System administration and hardware at the Andrews site: The on-site Andrews LTER system administrator maintains the site Local Area Network (LAN), local web server, wireless LAN, spread spectrum and radio telemetry communication network, telephone communications, and local personal computers. A wireless LAN is installed with access points linking the conference room and classroom, dormitories, cafeteria, shop, and director's residence to the wired LAN with a wireless bridge.
Backup policies: General backup procedures are maintained and implemented through agreements with OSU College of Forestry. In general, campus web servers (including IIS, UNIX, and Linux used by LTER) and file servers (Windows) are backed up nightly. For these systems a full backup is done once each month, and a "level" backup is done once a week. A level backup catches what changed since the last full backup. Then, on all remaining days, an incremental backup is performed. Backups are kept for 6 months. See the COF backup policy for more information. A T1 line to OSU campus allows nightly backup of Andrews on-site web and file servers to COF. On-site servers are also mirrored to provide an immediate local backup.
Legato NetWorker's backup module for SQL Server is used to backup MS SQL Server databases. A full backup is performed on a regular schedule every night. Additionally, space is provided for DB managers to perform SQL backups as needed throughout the day. For example, if a database was undergoing a major change, the DB manager could use the SQL Backup Tools within MS SQL Server to backup the database by hand, before making the change. We also have the ability to perform a backup using NetWorker's tools at any time. Backups are kept for 2 months.
The backup server is a Dell 2900 system with a RAID to store backup indexes. Backups are routed to a Qualstar XLS tape library that holds 245 tapes, and each tape holds 1.5 Terabytes native. Inside the library are 6 LTO-5 tape drives. Backups are grouped according to our network design (home directories, group directories, web servers, database servers, email, UNIX servers, and special backup needs. COF is currently in the process of reviewing backup strategies to address changes in storage architectures, such as Storage Area Networks.
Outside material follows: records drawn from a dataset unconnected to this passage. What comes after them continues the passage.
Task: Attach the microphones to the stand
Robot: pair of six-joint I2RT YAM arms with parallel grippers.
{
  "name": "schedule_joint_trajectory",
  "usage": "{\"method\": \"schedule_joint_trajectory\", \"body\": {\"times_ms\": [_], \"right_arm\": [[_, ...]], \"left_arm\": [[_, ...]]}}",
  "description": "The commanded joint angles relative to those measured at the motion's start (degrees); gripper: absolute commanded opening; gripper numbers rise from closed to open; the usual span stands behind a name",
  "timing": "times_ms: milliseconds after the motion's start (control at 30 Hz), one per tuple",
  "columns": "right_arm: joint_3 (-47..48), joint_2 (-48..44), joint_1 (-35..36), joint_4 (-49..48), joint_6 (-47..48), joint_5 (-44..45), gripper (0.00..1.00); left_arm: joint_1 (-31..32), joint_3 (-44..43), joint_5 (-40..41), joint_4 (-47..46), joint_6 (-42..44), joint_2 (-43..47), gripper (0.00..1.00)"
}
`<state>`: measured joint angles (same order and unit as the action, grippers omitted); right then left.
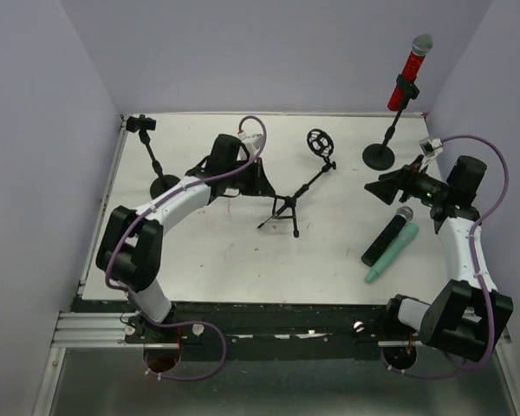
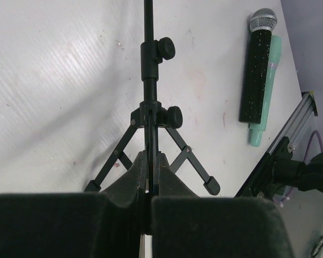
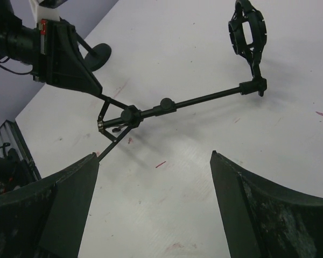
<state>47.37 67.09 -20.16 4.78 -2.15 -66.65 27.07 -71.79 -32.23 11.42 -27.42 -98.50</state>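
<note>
The red microphone sits in the clip of a round-base stand at the back right. The black microphone and the mint-green microphone lie side by side on the table at the right; both also show in the left wrist view, black and green. My left gripper is shut on a leg of the tilted tripod stand, whose empty clip points back right. My right gripper is open and empty above the table, left of the two lying microphones.
A second round-base stand with an empty clip stands at the back left. The white table's front edge borders a black rail. Walls close in the back and both sides.
</note>
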Motion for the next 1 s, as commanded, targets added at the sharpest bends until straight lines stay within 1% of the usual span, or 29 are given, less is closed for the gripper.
{"method": "schedule_joint_trajectory", "body": {"times_ms": [0,67,133,200,267,367,400,467,500,567,600,667,767,867,967], "right_arm": [[-2.02,0.85,0.12,-4.16,-3.73,-3.83,0.92],[-3.25,1.20,0.12,-8.36,-6.45,-5.23,0.92],[-4.65,2.08,0.65,-12.75,-11.10,-6.73,0.92],[-6.15,3.13,2.22,-16.71,-15.23,-6.65,0.92],[-6.77,3.75,5.12,-18.57,-17.09,-4.81,0.92],[-6.42,5.06,11.44,-18.92,-17.62,-0.51,0.92],[-6.16,5.42,13.11,-20.14,-19.45,1.24,0.92],[-6.15,7.08,16.63,-25.75,-24.80,3.62,0.91],[-6.07,7.96,17.69,-29.17,-27.87,4.94,0.91],[-4.15,9.72,19.98,-32.45,-32.37,7.84,0.91],[-2.65,10.68,21.99,-32.03,-32.65,9.16,0.91],[1.04,11.92,24.54,-28.17,-32.04,13.89,0.91],[5.87,13.68,26.93,-23.86,-32.91,21.36,0.91],[6.94,15.08,27.81,-26.29,-36.94,24.02,0.91],[7.55,16.93,29.12,-29.91,-40.99,23.85,0.89]], "left_arm": [[-0.17,11.29,2.25,-18.25,-1.58,10.06,0.00],[-0.09,16.13,2.96,-22.74,-2.55,13.93,0.00],[-0.18,19.74,3.66,-25.47,-3.34,17.27,0.00],[-0.09,23.26,4.45,-28.28,-4.48,21.13,0.00],[0.44,26.86,5.94,-31.36,-5.53,25.09,0.00],[1.75,31.26,8.93,-34.88,-7.03,30.46,0.00],[2.45,32.75,9.89,-36.11,-7.64,32.47,0.00],[3.86,34.86,12.96,-37.78,-8.79,35.38,0.00],[4.56,35.83,14.29,-38.48,-9.31,36.61,0.00],[5.80,37.77,17.18,-39.80,-10.89,39.25,0.00],[6.32,38.65,18.68,-40.59,-11.60,40.48,0.00],[7.82,40.58,21.49,-42.35,-13.09,42.68,0.00],[9.57,42.08,24.31,-43.85,-14.41,44.70,0.00],[10.81,42.08,25.11,-43.94,-15.03,45.59,0.00],[11.86,42.26,25.72,-44.38,-15.21,46.03,0.00]]}}
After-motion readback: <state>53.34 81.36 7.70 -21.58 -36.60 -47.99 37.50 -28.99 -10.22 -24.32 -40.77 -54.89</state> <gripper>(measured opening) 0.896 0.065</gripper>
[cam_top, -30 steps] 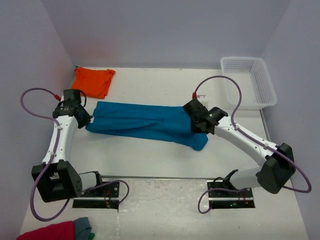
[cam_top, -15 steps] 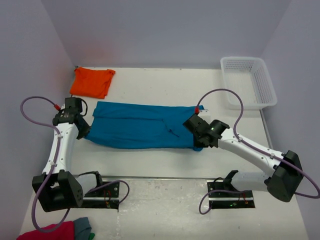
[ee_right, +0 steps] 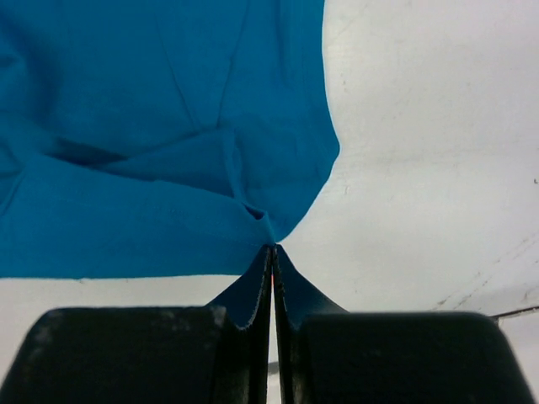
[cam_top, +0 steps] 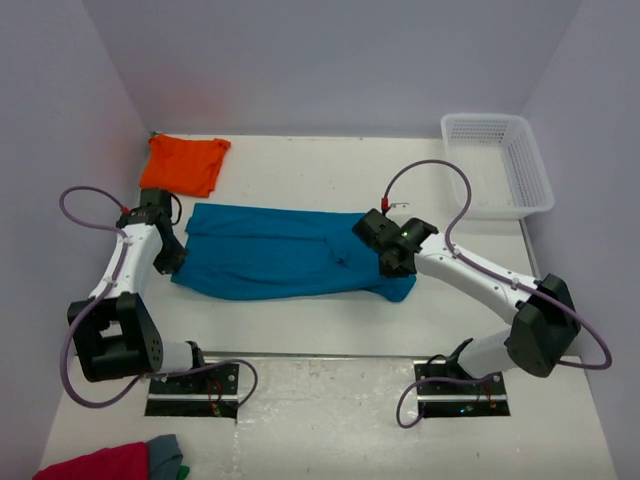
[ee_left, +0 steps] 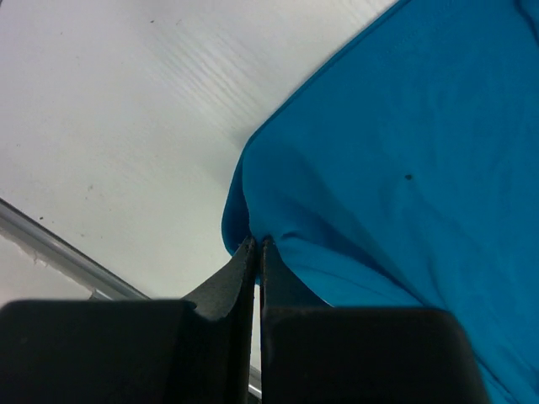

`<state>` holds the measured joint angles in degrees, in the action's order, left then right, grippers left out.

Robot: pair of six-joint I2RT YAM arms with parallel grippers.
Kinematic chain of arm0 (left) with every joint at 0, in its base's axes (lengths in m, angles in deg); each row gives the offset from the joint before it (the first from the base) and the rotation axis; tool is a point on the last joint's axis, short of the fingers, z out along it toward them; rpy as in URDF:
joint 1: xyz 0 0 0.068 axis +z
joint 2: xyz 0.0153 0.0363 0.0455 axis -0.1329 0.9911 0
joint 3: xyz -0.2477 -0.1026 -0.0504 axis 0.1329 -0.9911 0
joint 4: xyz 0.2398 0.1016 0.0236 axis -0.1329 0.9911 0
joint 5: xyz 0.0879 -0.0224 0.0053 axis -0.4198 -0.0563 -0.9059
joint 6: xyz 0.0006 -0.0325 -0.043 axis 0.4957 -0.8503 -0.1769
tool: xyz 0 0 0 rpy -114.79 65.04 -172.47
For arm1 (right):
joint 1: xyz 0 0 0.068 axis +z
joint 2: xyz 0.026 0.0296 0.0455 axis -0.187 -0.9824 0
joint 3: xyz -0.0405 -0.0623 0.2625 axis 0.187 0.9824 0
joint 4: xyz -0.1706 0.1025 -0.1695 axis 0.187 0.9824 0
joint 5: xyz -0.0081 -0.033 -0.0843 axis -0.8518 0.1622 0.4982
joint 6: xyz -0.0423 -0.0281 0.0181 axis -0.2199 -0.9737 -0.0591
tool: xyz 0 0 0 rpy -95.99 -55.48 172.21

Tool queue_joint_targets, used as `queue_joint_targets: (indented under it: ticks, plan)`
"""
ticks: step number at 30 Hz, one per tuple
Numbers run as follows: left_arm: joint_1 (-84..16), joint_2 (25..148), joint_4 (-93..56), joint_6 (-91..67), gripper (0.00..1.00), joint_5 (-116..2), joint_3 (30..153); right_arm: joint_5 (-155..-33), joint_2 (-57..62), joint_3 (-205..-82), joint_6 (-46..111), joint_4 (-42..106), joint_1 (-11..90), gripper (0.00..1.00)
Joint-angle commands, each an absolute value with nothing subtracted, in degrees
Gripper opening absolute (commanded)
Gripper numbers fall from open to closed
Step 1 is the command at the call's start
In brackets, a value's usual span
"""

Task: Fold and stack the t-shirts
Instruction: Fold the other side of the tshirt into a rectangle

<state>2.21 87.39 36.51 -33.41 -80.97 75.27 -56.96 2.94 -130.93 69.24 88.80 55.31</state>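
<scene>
The white desk [cam_top: 300,325] is carrying the blue shirt [cam_top: 270,260], which is lying spread flat between both sets of jaws. The orange shirt [cam_top: 185,165] is lying beyond the left jaws. The left jaws and right jaws are each pinching the blue shirt's edge.

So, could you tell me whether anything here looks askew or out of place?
Nothing spilled or damaged. The teal t-shirt lies slightly skewed, creases bunched at the corner pinched by the right claw. A crimson cloth sits apart at the near-left.
</scene>
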Motion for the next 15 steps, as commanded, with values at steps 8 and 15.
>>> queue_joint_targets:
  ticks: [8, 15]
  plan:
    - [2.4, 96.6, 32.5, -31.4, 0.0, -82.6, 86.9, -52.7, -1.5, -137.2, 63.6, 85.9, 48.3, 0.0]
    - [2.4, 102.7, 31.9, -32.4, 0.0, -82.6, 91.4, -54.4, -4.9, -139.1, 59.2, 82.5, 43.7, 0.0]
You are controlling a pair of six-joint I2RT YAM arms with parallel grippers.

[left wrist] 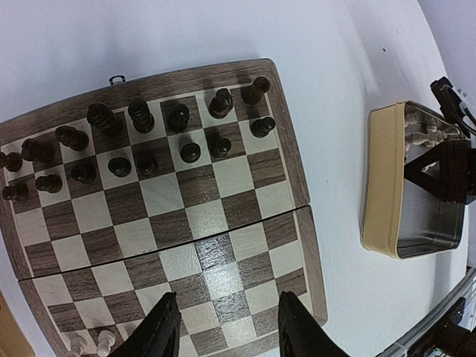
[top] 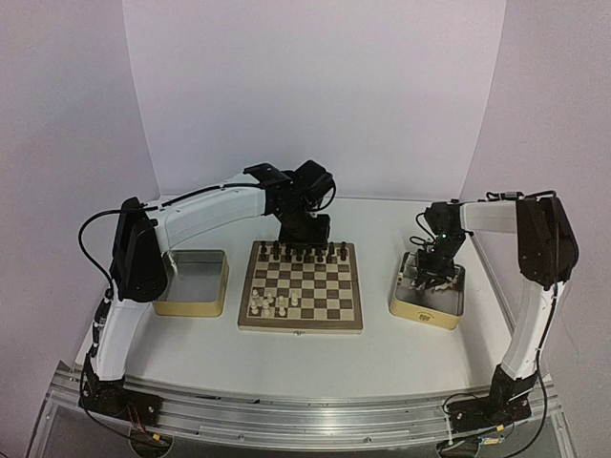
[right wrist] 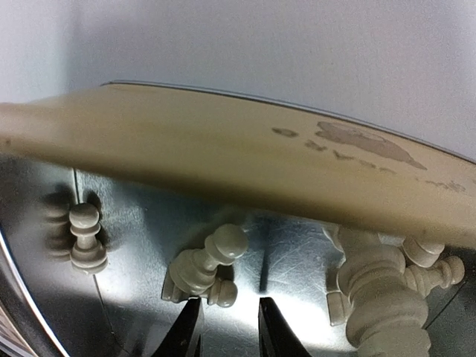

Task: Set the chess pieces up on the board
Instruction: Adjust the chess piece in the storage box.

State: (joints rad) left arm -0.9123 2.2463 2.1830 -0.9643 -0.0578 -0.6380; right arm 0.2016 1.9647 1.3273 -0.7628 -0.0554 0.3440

Non-electronic storage: Paper record storage is greatly reduced from historic levels, but raw data collection records including field and lab data forms, check sheets, and recording charts are stored in the FSL fire-proof vault. Legacy documents, charts, computer printouts, and individual scientist storage boxes are also stored here. While all chart recorded data has been digitized, scanning of these long-term paper documents into digital formats is ongoing. Similarly, a publication reprint library is being reduced in scope and all LTER publications have been scanned. Original photographic slides and aerial photos are inventoried and stored in six fire-proof cabinets, and scanning will proceed when resources are available.